1582 年 2 月的教皇诏书规定,10 月 1582 年应减少 10 天,以便 10 月 15 日应紧接在 10 月 4 日之后。在意大利、波兰、葡萄牙和西班牙都遵守了这一点。其他天主教国家很快也效仿,但新教国家不愿改变,希腊东正教国家直到 20 世纪初才改变。1752 年,大不列颠及其领地(包括现在的美国)遵守了这项改革。因此,1752 年 9 月 2 日之后是 1752 年 9 月 14 日。这就是有 cal 程序的 Unix 系统产生以下内容的原因:
The papal bull of February 1582 decreed that 10 days should be dropped from October 1582 so that 15 October should follow immediately after 4 October. This was observed in Italy, Poland, Portugal, and Spain. Other Catholic countries followed shortly after, but Protestant countries were reluctant to change, and the Greek Orthodox countries didn’t change until the start of the 20th century. The reform was observed by Great Britain and its dominions (including what is now the USA) in 1752. Thus 2 September 1752 was followed by 14 September 1752. This is why Unix systems that have the cal program produce the following:
$ cal 9 1752
September 1752
S M Tu W Th F S
1 2 14 15 16
17 18 19 20 21 22 23
24 25 26 27 28 29 30但是,当然,此日历仅对大不列颠及其领地有效,对其他地方无效。由于尝试跟踪各个地方在不同时间实际使用的实际日历会很困难且令人困惑,因此 PostgreSQL 不会尝试这样做,而只会遵循所有日期的公历规则,即使这种方法在历史上不准确。

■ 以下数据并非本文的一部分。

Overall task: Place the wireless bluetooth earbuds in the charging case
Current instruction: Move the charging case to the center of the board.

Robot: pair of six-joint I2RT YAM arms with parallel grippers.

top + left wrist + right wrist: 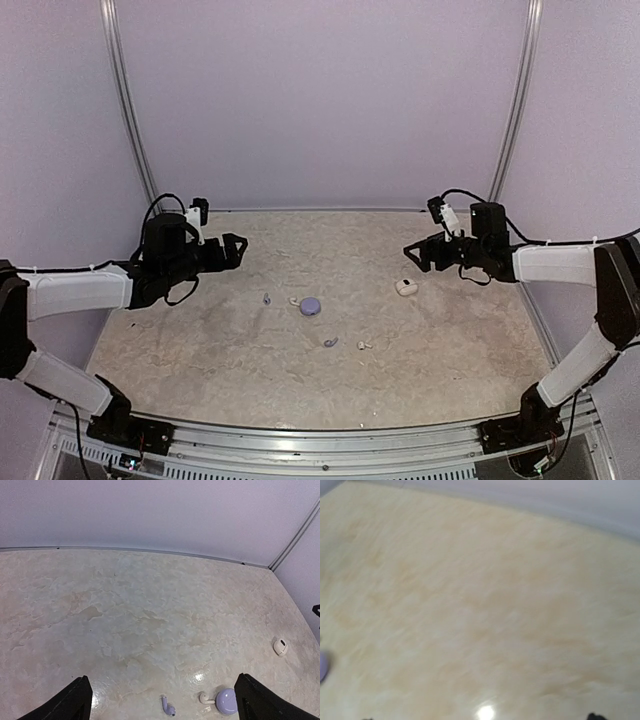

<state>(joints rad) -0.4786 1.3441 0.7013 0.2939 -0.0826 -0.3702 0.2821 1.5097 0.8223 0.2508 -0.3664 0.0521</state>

But, of course, this calendar is only valid for Great Britain and dominions, not other places. Since it would be difficult and confusing to try to track the actual calendars that were in use in various places at various times, PostgreSQL does not try, but rather follows the Gregorian calendar rules for all dates, even though this method is not historically accurate.
世界上不同的地方已经制定了不同的日历,其中许多日历早于公历系统。例如,中国日历的起源可以追溯到公元前 14 世纪。传说皇帝黄帝在公元前 2637 年发明了该日历。中华人民共和国出于民事目的使用公历。中国农历用于确定节假日。
Different calendars have been developed in various parts of the world, many predating the Gregorian system. For example, the beginnings of the Chinese calendar can be traced back to the 14th century BC. Legend has it that the Emperor Huangdi invented that calendar in 2637 BC. The People’s Republic of China uses the Gregorian calendar for civil purposes. The Chinese calendar is used for determining festivals.